By 1968, Pauling got more radical and advocated two new tactics to reduce suffering from sickle cell hemoglobin: forehead tattoos and abortion. According to Pauling, carriers should have an obvious mark, (i.e. a tattoo on the forehead) denoting their disease, which would allow carriers to identify others with the same affliction and avoid marrying them. Additionally, Pauling suggested that two heterozygous parents should consider abortion as a preventative method because the amount of suffering caused by abortions is significantly less than that suffered by a child with a hereditary disease. It should be noted that Pauling never supported sterilization, castration, or killing of inferior human beings.
Although Pauling's ideas were radical for the time, others held similar views. Nobelist Sir Peter Medawar encouraged legal intervention and discouraged procreation among people with hereditary diseases by stating, "It is humbug to say that such a policy violates an elementary right of human beings. No one has conferred upon human beings the right knowingly to bring maimed or biochemically crippled children into the world."
You really have to wonder at both the stupendous ignorance of these Nobel Prize winning scientists of how such proposals made by elite, white scientists would be received among Black People and the incredible arrogance of them even thinking about such things being legally mandated on their say-so. And, at the height of the Civil Rights struggle!
And these are supposed to be of the best and the brightest, the cream of natural selection in the human species, which I'm sure they'd be ready to have said on their behalf, leaving it to others like Shockely and Jensen to say it for them. Shockley, if you don't know, tried to start a sperm bank, a sort of Nobel laureate stud farm. Lewontin pointed out to him on a Boston TV show that by the average age of the Nobel laureates, their sperm was very probably damaged by time and mutation to the extent that it was more likely to cause birth defects than that of younger men. I guess that didn't occur to that Nobel Prize genius.

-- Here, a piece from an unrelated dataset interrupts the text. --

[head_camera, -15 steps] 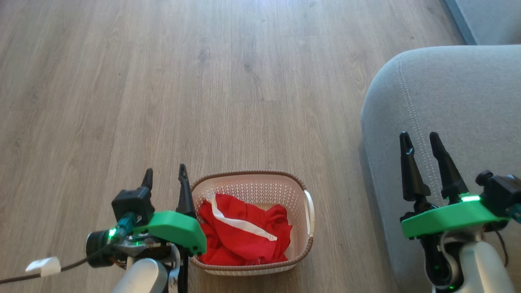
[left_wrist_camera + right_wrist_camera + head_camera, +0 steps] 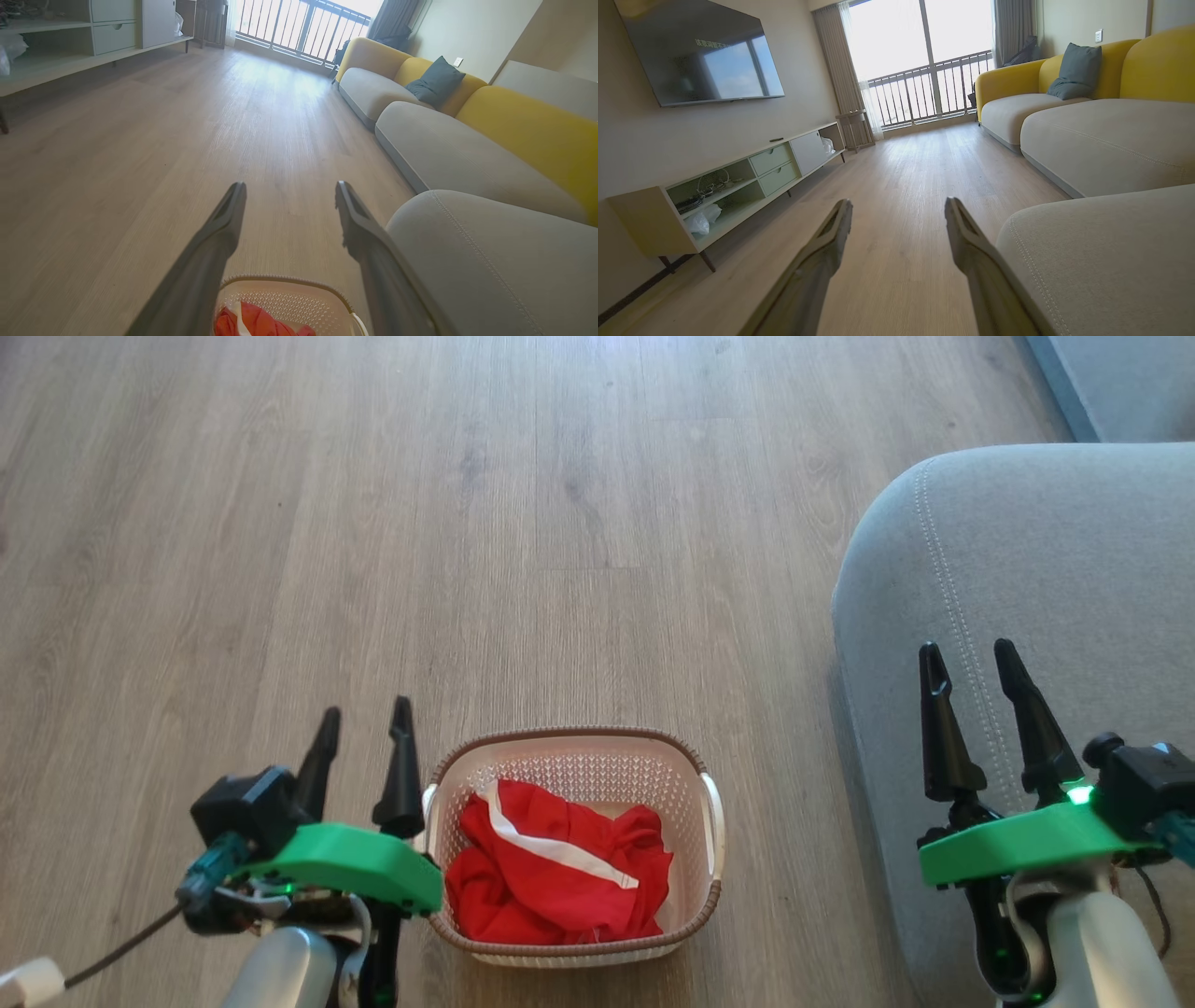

Update: Richard Lewontin, did, actually say exactly that genetic preformationism is no different, in essence from the view of human heredity that those drawings of little men in the heads of sperm came from. He said it in this lecture. I've posted it at the beginning of his argument on that topic, though the entire lecture is well worth listening to. I would ask why his criticism of metaphors and their inevitably carrying deceptions, distractions and falsehoods doesn't include the ultimate biological metaphor of natural selection.
Update 2: How do you know that people who have sickle cell disease hate their lives so much that they wish they'd never been born? How did Linus Pauling know that? Did he ask people who had the disease? I knew a young man, a lovely, good, sweet natured lawyer who worked for an environmental agency who decided to be tested for Huntington's Chorea and was given the death sentence. He never, once, told me he wished he'd never been born though he chose to not have children, himself.
I can imagine what the reaction would have been if Pauling - who I liked in many ways - had suggested that all for example, all Jews be tested for whether or not they carried Tay-Sachs and that those who tested positive be tattooed on their foreheads.
All this shows is that lots of Nobel laureates are really, really stupid outside of their specialty.